═════ Dataset excerpt

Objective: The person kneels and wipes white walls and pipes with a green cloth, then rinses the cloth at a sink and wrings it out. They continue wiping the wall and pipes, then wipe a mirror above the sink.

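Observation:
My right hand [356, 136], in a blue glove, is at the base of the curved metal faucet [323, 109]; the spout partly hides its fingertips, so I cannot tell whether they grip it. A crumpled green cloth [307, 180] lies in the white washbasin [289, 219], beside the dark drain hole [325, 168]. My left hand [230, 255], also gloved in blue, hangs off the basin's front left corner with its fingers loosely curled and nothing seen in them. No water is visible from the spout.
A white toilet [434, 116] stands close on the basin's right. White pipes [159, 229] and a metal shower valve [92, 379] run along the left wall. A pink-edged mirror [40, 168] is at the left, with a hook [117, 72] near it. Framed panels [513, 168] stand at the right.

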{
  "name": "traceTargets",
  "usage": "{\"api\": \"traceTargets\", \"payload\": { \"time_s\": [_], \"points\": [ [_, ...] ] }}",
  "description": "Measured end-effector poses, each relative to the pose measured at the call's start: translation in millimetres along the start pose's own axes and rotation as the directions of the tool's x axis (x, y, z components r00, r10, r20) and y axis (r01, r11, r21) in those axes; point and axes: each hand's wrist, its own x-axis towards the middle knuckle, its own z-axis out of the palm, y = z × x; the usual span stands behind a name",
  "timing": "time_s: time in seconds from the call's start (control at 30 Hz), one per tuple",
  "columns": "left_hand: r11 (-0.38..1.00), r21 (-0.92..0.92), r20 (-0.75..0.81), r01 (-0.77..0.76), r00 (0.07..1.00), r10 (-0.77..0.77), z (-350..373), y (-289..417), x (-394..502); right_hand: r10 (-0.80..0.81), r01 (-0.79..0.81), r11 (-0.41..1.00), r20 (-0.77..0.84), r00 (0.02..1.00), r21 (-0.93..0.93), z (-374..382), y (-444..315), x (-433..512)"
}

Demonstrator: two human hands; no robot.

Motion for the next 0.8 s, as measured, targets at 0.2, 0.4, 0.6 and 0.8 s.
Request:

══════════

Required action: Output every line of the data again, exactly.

Solution to this problem:
Objective: The person kneels and wipes white walls and pipes with a green cloth, then rinses the cloth at a sink and wrings it out. They continue wiping the wall and pipes, then wipe a mirror above the sink.

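Observation:
My right hand [356, 136], in a blue glove, is at the base of the curved metal faucet [323, 109]; the spout partly hides its fingertips, so I cannot tell whether they grip it. A crumpled green cloth [307, 180] lies in the white washbasin [289, 219], beside the dark drain hole [325, 168]. My left hand [230, 255], also gloved in blue, hangs off the basin's front left corner with its fingers loosely curled and nothing seen in them. No water is visible from the spout.
A white toilet [434, 116] stands close on the basin's right. White pipes [159, 229] and a metal shower valve [92, 379] run along the left wall. A pink-edged mirror [40, 168] is at the left, with a hook [117, 72] near it. Framed panels [513, 168] stand at the right.
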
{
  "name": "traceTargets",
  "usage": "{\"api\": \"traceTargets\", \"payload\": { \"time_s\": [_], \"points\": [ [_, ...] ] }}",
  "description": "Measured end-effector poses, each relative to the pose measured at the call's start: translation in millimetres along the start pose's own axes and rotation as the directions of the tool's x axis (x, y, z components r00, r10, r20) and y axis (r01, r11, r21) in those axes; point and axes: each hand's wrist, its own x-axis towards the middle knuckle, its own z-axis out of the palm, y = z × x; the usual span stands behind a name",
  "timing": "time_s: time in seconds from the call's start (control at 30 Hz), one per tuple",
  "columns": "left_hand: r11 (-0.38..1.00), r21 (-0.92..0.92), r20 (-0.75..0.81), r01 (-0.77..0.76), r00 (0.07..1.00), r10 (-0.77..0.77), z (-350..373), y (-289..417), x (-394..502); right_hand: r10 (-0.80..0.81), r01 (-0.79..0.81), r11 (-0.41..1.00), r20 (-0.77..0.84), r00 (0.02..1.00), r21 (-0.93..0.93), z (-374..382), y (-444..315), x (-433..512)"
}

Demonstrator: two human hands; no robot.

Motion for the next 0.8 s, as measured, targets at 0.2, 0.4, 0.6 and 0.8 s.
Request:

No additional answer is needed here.